* **Work instructions**
Determine how many lines below hold the string "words". Reply with the number alone.

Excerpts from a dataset
- Opening Delimiter -
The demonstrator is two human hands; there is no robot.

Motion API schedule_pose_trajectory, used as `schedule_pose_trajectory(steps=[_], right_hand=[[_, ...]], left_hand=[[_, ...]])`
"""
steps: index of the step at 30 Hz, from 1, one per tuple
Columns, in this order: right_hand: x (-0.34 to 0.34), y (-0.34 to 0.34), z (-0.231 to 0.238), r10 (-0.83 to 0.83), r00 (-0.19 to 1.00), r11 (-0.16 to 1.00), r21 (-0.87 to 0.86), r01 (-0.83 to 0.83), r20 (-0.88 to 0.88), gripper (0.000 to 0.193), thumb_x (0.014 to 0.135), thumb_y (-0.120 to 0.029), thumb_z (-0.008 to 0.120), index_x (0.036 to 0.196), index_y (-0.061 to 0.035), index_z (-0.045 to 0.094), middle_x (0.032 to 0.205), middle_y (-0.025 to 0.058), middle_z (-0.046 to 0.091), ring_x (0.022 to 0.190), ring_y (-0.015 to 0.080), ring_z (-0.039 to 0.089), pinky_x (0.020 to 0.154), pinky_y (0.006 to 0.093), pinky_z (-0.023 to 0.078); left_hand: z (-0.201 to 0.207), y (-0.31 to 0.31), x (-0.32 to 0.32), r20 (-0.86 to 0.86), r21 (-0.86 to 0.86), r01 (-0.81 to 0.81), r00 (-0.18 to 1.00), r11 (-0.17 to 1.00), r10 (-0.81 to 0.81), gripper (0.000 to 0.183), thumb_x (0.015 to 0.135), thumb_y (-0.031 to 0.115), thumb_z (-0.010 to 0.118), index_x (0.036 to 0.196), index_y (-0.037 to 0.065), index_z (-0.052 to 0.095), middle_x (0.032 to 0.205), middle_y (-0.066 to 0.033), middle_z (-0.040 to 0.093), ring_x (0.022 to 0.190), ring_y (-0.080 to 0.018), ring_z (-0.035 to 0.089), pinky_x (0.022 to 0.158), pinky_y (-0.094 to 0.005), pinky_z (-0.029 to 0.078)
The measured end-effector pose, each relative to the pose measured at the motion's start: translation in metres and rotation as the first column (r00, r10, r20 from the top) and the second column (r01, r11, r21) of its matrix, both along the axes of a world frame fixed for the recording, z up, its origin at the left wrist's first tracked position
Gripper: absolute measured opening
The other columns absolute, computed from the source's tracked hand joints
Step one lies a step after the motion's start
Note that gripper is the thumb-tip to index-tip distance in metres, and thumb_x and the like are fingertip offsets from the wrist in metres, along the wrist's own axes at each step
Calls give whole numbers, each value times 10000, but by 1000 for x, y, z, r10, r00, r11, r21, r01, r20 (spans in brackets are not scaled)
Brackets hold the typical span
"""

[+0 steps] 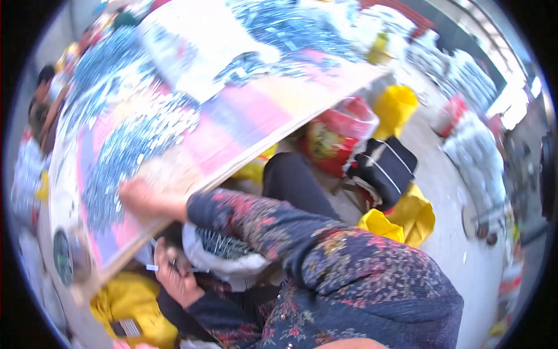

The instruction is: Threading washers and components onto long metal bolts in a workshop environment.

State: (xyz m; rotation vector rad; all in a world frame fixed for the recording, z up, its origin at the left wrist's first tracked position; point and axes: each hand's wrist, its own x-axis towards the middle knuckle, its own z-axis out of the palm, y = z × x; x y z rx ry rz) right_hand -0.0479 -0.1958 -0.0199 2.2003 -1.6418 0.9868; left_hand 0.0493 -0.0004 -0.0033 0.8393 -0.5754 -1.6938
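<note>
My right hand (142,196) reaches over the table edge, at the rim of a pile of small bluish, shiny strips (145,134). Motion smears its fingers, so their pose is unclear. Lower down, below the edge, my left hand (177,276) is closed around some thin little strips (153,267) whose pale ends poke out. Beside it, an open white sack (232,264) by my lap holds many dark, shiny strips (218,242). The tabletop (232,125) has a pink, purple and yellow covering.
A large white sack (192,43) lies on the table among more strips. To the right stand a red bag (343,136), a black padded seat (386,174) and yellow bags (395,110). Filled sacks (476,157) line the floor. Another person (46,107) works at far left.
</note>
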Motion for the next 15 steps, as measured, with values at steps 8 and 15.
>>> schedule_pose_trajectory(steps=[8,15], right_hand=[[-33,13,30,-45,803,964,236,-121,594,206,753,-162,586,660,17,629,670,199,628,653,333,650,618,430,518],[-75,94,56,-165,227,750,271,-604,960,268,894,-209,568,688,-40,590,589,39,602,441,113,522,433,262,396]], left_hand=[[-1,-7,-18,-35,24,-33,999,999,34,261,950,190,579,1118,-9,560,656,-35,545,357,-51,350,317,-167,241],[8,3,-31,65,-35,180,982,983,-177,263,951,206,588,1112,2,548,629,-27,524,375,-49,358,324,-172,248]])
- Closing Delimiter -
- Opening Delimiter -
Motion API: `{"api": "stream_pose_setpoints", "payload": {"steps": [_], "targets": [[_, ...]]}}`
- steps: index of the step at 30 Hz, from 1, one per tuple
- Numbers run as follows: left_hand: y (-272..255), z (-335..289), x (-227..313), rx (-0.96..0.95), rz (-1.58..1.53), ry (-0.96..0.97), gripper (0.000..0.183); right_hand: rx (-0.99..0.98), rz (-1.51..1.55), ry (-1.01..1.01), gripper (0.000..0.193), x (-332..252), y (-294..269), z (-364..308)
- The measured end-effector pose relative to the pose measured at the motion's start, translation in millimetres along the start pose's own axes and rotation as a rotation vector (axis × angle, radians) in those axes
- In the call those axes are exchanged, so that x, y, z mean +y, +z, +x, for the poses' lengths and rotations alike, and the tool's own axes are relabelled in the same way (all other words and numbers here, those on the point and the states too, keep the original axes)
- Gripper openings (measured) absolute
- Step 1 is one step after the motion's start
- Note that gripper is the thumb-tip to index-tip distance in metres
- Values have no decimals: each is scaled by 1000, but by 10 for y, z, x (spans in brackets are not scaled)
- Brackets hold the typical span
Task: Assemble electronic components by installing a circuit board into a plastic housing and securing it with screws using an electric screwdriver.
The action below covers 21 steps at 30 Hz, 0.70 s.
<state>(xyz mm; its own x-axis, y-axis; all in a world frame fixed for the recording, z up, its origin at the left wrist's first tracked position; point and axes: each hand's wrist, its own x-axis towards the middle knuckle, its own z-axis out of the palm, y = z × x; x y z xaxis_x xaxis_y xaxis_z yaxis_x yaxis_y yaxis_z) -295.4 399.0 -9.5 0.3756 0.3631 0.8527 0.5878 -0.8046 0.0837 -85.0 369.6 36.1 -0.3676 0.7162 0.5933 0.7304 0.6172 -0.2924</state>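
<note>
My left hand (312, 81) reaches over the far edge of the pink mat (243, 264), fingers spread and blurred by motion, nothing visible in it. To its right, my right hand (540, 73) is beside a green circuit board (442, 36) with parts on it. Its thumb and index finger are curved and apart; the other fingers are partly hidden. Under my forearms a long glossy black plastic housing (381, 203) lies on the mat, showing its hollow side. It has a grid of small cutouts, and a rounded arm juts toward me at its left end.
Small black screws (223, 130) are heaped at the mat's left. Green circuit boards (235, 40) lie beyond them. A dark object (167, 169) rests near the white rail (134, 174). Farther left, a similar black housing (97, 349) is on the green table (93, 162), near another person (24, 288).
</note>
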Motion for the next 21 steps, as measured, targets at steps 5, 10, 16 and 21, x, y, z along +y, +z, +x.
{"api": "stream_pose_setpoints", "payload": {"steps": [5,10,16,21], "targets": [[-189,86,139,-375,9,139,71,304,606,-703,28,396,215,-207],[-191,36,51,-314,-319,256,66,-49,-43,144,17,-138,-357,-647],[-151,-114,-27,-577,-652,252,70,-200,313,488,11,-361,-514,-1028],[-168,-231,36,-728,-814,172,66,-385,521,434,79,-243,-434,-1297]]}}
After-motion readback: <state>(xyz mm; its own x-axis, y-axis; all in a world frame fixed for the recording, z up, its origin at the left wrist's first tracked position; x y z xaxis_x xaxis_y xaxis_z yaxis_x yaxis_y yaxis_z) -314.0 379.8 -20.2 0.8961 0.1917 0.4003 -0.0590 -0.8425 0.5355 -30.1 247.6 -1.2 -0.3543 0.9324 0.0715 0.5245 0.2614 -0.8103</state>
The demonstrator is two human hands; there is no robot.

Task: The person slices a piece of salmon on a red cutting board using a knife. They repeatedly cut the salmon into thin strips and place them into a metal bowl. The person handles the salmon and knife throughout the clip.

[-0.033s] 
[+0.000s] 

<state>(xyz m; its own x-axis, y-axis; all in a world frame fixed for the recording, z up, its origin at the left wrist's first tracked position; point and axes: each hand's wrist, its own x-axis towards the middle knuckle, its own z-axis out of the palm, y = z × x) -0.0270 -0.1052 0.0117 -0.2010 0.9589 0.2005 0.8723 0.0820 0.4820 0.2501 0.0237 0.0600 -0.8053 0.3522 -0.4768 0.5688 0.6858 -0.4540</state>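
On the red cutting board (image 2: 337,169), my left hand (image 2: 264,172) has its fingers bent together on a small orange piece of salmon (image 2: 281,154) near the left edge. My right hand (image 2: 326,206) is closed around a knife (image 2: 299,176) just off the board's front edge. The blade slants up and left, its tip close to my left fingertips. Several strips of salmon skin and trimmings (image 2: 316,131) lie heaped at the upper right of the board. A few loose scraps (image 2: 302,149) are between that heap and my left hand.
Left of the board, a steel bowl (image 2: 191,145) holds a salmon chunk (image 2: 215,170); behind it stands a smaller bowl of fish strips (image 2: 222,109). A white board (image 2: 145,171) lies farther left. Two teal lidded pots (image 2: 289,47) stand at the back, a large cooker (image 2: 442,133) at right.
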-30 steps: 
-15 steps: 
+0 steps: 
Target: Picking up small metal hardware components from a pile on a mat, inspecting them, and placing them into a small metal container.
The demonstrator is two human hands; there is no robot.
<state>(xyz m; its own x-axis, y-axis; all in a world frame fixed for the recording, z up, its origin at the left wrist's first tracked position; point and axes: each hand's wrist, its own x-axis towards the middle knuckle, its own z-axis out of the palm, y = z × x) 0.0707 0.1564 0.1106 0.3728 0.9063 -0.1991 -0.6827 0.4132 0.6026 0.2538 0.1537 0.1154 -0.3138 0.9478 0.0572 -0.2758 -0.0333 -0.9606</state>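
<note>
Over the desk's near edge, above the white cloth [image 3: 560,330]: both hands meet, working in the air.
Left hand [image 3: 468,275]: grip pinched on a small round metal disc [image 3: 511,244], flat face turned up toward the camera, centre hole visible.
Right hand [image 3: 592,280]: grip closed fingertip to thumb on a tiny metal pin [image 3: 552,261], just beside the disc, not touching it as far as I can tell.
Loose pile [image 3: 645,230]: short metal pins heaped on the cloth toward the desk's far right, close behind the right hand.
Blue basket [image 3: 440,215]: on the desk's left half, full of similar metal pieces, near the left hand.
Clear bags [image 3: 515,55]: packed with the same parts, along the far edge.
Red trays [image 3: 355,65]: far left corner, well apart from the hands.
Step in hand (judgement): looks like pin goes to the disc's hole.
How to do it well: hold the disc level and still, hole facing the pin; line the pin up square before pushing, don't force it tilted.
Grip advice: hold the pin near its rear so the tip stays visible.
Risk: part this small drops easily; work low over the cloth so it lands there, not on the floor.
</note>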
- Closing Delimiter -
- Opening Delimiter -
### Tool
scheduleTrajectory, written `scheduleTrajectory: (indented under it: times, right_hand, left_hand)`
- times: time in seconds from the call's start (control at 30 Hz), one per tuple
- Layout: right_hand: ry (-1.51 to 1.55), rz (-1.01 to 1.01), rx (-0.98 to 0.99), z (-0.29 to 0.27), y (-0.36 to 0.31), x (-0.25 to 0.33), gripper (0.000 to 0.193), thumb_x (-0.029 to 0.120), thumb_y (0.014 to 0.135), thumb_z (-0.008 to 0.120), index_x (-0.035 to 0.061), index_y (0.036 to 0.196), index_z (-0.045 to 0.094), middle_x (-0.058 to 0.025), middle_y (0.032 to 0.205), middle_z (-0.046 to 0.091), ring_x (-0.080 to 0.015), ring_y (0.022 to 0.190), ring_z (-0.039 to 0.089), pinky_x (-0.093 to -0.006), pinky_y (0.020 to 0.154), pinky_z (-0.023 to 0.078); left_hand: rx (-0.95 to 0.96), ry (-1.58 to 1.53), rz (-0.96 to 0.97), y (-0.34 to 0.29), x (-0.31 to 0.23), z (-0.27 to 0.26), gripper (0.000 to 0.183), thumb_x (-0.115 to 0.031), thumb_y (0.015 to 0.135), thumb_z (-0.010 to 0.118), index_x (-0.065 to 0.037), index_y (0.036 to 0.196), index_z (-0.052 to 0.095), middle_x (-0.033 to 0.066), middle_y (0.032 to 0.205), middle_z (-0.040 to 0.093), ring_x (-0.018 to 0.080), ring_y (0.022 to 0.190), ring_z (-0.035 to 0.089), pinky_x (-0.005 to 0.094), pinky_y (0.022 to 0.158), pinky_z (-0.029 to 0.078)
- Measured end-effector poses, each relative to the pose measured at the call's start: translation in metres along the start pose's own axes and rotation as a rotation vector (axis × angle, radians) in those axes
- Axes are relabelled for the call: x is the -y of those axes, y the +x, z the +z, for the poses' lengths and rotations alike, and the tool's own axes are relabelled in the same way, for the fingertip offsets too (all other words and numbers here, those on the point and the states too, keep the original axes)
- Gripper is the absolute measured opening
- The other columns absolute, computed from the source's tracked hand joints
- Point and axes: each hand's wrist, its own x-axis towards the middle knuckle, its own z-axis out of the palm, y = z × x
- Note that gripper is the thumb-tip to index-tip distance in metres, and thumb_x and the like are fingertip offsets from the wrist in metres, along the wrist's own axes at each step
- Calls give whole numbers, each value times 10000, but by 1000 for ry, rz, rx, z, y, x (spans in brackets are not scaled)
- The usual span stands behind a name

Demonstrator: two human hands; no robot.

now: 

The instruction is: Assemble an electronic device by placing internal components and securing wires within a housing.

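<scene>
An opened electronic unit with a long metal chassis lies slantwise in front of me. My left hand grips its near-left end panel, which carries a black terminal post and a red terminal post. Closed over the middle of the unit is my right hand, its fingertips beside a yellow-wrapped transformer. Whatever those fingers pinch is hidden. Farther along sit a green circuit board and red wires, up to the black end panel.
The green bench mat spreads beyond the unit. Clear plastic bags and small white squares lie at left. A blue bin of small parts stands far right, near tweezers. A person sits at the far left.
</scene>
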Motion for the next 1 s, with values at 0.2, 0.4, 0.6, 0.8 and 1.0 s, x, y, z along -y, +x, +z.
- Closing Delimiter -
* **Task response**
2